What you need to do: Below are the records; give again exactly the line with "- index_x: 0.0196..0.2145", the line with "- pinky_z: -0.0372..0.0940", and each line that lies between them, and nothing besides.

Data excerpts:
------------
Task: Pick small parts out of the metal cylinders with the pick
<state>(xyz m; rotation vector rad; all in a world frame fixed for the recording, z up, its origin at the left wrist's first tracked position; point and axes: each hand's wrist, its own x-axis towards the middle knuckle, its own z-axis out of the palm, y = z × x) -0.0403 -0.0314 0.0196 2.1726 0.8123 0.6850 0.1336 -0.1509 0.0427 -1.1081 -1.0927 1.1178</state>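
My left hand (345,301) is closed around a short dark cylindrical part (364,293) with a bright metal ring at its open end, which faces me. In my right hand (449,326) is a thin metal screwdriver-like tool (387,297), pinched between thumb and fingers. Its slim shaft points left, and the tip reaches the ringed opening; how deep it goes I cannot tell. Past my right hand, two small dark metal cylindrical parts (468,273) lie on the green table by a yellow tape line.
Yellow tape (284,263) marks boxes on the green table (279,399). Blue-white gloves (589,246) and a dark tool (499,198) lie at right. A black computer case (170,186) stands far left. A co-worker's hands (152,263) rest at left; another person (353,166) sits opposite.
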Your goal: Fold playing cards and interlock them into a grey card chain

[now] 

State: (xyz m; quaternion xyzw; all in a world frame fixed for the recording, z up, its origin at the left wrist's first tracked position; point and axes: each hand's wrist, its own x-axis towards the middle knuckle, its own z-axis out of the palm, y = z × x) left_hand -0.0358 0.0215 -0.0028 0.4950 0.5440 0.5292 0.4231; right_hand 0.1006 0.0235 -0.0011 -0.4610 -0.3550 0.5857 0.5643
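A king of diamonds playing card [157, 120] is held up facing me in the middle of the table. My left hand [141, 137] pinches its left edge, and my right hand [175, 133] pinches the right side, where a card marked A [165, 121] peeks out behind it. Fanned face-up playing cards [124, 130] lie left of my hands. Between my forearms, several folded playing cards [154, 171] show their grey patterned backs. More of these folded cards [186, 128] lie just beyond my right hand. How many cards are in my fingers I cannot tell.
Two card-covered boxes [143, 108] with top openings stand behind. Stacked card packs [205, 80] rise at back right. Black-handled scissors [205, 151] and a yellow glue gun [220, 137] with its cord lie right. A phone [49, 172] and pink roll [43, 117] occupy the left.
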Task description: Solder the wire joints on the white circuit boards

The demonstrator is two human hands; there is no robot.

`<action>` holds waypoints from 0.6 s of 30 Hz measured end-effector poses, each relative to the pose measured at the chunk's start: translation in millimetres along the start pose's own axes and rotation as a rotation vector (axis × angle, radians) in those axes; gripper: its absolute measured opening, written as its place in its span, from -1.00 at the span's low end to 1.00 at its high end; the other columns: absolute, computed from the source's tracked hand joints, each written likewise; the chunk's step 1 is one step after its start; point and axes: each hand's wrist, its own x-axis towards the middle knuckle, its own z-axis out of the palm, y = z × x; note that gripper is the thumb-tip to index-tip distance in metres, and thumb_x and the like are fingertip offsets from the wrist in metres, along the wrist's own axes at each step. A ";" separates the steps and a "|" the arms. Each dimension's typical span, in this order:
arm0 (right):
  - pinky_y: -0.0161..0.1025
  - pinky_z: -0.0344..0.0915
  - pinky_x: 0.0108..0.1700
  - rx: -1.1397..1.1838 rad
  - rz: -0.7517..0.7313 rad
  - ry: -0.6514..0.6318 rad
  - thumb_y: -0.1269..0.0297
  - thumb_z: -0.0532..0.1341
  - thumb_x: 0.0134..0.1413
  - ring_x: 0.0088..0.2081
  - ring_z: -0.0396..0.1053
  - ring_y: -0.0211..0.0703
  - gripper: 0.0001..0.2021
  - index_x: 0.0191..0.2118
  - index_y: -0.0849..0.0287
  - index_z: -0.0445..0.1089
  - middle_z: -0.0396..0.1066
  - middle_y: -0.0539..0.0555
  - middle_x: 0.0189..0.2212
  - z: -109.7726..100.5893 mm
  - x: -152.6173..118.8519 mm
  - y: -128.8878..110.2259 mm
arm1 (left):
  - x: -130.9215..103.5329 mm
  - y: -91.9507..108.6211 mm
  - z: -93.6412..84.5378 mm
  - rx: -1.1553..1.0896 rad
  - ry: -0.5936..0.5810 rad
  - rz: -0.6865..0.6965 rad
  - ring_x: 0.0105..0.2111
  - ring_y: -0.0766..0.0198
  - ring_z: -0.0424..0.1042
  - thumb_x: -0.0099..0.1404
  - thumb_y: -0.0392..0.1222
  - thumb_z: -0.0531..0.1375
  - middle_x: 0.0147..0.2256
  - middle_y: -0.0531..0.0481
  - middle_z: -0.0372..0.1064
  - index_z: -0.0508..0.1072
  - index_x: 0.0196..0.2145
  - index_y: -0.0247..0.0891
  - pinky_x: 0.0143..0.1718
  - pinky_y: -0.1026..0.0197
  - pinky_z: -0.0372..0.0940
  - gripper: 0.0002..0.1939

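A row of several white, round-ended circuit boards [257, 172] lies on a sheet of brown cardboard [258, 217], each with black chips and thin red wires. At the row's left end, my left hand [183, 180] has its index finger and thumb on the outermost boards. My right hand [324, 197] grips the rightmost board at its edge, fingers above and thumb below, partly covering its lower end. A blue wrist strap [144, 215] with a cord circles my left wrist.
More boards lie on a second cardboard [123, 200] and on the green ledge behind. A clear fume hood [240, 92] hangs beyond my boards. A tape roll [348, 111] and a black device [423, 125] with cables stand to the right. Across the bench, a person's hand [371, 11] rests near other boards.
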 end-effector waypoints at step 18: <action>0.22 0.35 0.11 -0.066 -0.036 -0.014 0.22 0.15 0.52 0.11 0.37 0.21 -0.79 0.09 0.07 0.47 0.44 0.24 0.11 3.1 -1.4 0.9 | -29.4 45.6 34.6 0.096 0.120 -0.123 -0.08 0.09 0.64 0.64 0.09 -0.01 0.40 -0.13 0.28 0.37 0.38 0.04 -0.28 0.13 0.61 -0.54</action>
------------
Answer:
  - index_x: 0.0196..0.2145
  - index_y: -0.0247..0.0891
  - pinky_x: 0.0143..0.1718
  - pinky_y: -0.1026..0.0197
  - pinky_z: -0.0372..0.0940

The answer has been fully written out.